Attract pollinators to your garden
As our knowledge of the natural environment continues to grow, many homeowners are beginning to put more thought into the design and planning of their landscaping. The native plant movement, which is great for sustainability, calls for the inclusion of plants that attract pollinators. Why can you ask?
“There are a number of reasons why I think people are doing this,” says Adam Baker, Technical Advisor and Pollinator Ecologist at Davey Tree Expert Co. “There is a paradigm shift that is happening where people are are moving away from planting the same old ornamental plants as they have been for the past 50 years.They seek to diversify their landscapes by using native and pollinator-attractive plants to support bees, butterflies, birds and other other animals.
What is the overall benefit? Local plants attract local pollinators, which helps the whole ecosystem.
“It’s important because native plants have an evolutionary relationship with native insects,” says Baker.
If pollinators do not pollinate the plants that humans and animals eat, our crops suffer and we see a shortage of fresh produce, as well as other vegetation.
Baker, who holds a bachelor’s degree in agricultural science and a doctorate. in entomology from the University of Kentucky, has conducted extensive research on the ecology and host plant interactions of monarch butterflies and other pollinators.
“While it’s hard to know why people are focusing on this now,” he says, “it may be because of the recent COVID-19 pandemic. We’ve seen that when there’s a change in the world, like a pandemic or the recession of the early 2000s, the green industry is doing very well. People are spending more time at home, thinking more deeply and interacting with their outdoor spaces.”
According to Baker’s research on placing milkweed (a native plant on which monarch larvae feed exclusively) in a landscape, plants that are spaced apart, accented with mulch, and have a strong visual silhouette are more used for egg laying than plants. which are not as accessible.
“Monarch eggs and larvae were 2½ to four times more abundant in gardens where milkweeds were evenly spaced in a one-meter corridor around the perimeter than in gardens where milkweeds were surrounded or mixed with other plants,” he explains.
To learn more about the scope of his study, see the Frontiers in Ecology and Evolution journal article, “Configuration and Location of Small Urban Gardens Affect Colonization by Monarch Butterflies,” by visiting www.frontiersin.org/articles /10.3389/fevo.2019.00474/full.
Throughout the year, Nevada’s Natural Heritage Program helps educate communities about the importance of our state’s pollinators and the vital role these pollen carriers play in supporting our natural environment.
According to the Nevada Division of Natural Heritage, “As pollinators continue to decline across the world due to habitat loss, climate change, and pesticides, it is important to provide native plants for our native pollinators. While pollinator gardening often focuses on non-native bees, there are over 1,000 species of native bees that use many different types of plants to provide food for their young.

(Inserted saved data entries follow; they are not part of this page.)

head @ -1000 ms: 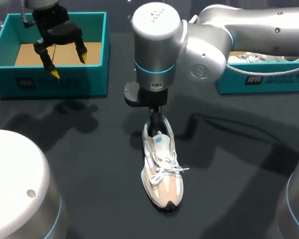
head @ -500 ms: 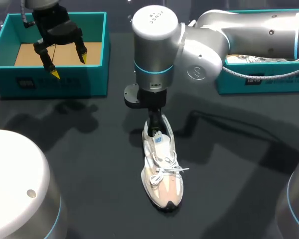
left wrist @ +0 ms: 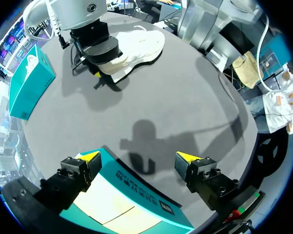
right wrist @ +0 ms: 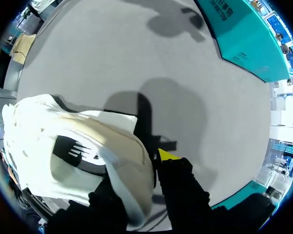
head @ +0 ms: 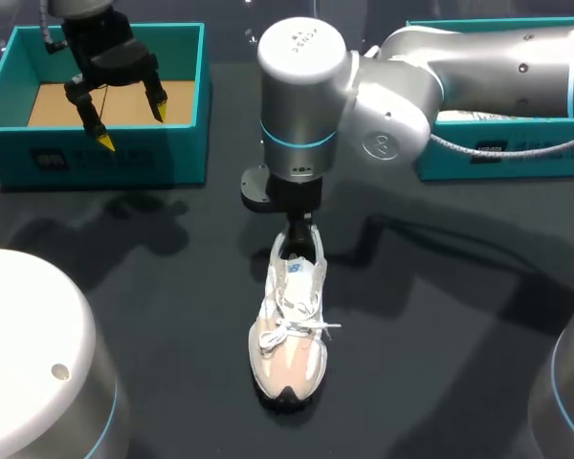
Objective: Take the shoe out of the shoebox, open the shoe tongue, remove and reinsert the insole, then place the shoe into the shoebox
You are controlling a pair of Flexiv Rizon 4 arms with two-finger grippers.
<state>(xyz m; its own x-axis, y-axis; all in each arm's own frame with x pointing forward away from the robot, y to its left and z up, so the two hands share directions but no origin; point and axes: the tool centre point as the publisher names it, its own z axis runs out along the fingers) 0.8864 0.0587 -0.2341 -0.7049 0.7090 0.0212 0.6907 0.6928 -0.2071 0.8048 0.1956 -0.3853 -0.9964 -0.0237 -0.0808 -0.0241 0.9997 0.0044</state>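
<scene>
A white and beige sneaker (head: 289,330) lies mid-table, toe toward the front edge, laces loose. My right arm reaches in from the right, and its gripper (head: 298,239) points down at the heel. In the right wrist view the gripper (right wrist: 136,165) pinches the heel wall of the shoe (right wrist: 78,146): one yellow-tipped finger (right wrist: 168,156) is outside, the other is hidden inside. My left gripper (head: 133,127) hangs open and empty above the teal shoebox (head: 96,153) at the back left. Its own view shows its gripper (left wrist: 137,157) over the box's rim (left wrist: 132,190), with the shoe (left wrist: 136,46) far ahead.
A second teal box (head: 517,153) with white contents stands at the back right, partly behind my right arm. Two white arm bases (head: 29,354) (head: 564,382) fill the front corners. Dark table surface surrounds the shoe.
The right gripper's fingers have closed on the heel. The shoe has shifted: its toe has swung to the left and toward the front edge. The left arm has not moved.
</scene>
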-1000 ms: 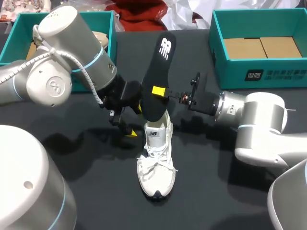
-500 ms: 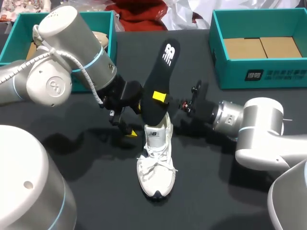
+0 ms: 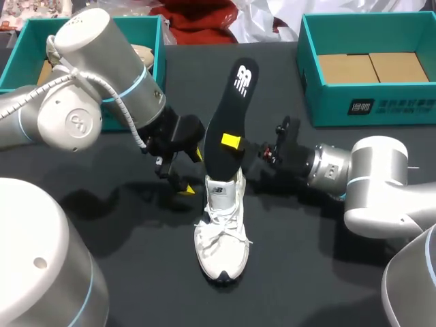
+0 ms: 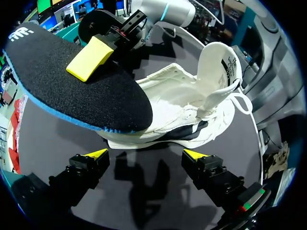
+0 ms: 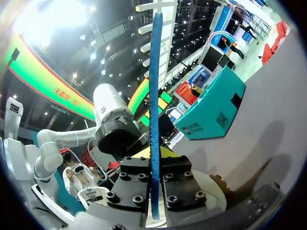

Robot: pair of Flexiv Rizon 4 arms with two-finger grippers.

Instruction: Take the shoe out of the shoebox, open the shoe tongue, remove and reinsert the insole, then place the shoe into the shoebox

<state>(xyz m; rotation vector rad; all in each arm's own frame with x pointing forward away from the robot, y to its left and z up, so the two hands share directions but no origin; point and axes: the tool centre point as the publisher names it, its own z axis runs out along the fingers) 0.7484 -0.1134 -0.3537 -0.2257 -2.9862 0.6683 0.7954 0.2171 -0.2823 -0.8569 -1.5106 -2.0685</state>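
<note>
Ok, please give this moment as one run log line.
right gripper: shut on insole | insole: lower end at heel opening of white sneaker | left gripper: open, beside heel | white sneaker: on table

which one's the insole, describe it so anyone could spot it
On the black table, find the white shoe in the middle. The insole tilts up from its opening, pinched by the right jaws. It is the only flat black piece, with a white logo near its free end.
</note>
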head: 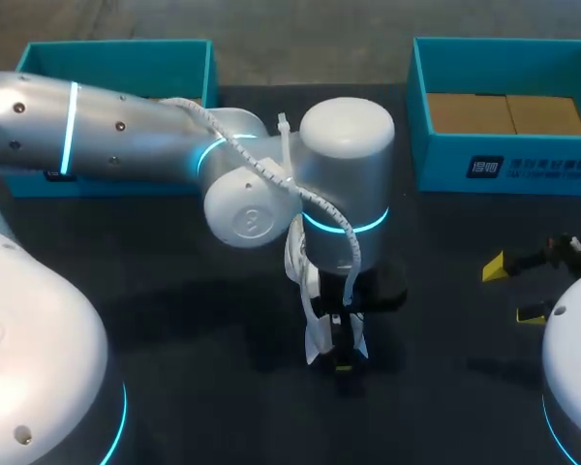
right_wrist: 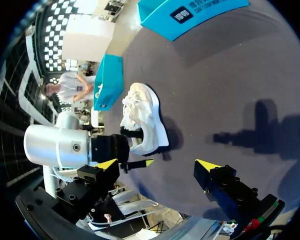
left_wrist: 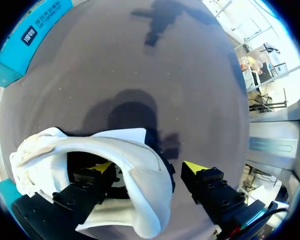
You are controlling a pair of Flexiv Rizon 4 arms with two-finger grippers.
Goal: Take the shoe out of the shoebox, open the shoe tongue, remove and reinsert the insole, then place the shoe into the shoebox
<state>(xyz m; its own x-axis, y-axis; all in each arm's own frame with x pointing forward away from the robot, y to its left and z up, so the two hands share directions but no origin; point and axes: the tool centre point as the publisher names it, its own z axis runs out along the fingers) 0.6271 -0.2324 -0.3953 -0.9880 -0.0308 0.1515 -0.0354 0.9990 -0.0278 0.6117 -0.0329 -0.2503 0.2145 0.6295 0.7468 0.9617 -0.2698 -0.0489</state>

“In addition to native plants, nesting habitat is also vital. At least half of our native bees nest underground, so leaving bare, undisturbed soil between plants will give them places to raise the next generation of bees to pollinate future wild plants. Native plants are adapted to our climate (ie they tolerate drought) and require less water for maintenance than non-native or ornamental species. Additionally, species other than pollinators also depend on native plants for food and shelter.
You may not know that about one in three bites of food depends on the work of a pollinator. According to a press release from the Nevada Department of Conservation and Natural Resources, pollinators are a keystone species in Nevada, supporting healthy wild lands, ecosystem diversity and a nutritious food supply.
What living species are considered pollinators, especially here in the desert? Butterflies, bees, moths, hummingbirds, bats and doves all help pollinate our desert plants. Native bees are Nevada’s most critical pollinators, as their fuzzy bodies make these pollinating powerhouses extremely efficient at collecting and transferring pollen.
Additionally, there are more than 600 species of butterflies and moths in Nevada, from generalists who visit many types of flowers to specialists such as asyucca butterflies, which are the only insects capable of pollinating Joshua trees and other yucca species prevalent in the Mojave Desert ecosystem. .
Even seemingly hearty plants, including cacti, benefit from pollinators, allowing them to continue their genetic diversity and the distribution of new plants.
As you can see, Nevada’s pollinators are vital to the health of the state’s agriculture, natural resources, and quality of life. Unfortunately, several pollinator species in Nevada have suffered severe declines in recent years, with threats posed by dwindling wetland habitats, invasive species such as cheat grass, and wildfires. Let’s do our part by planting native plants and encouraging pollinators to do their job.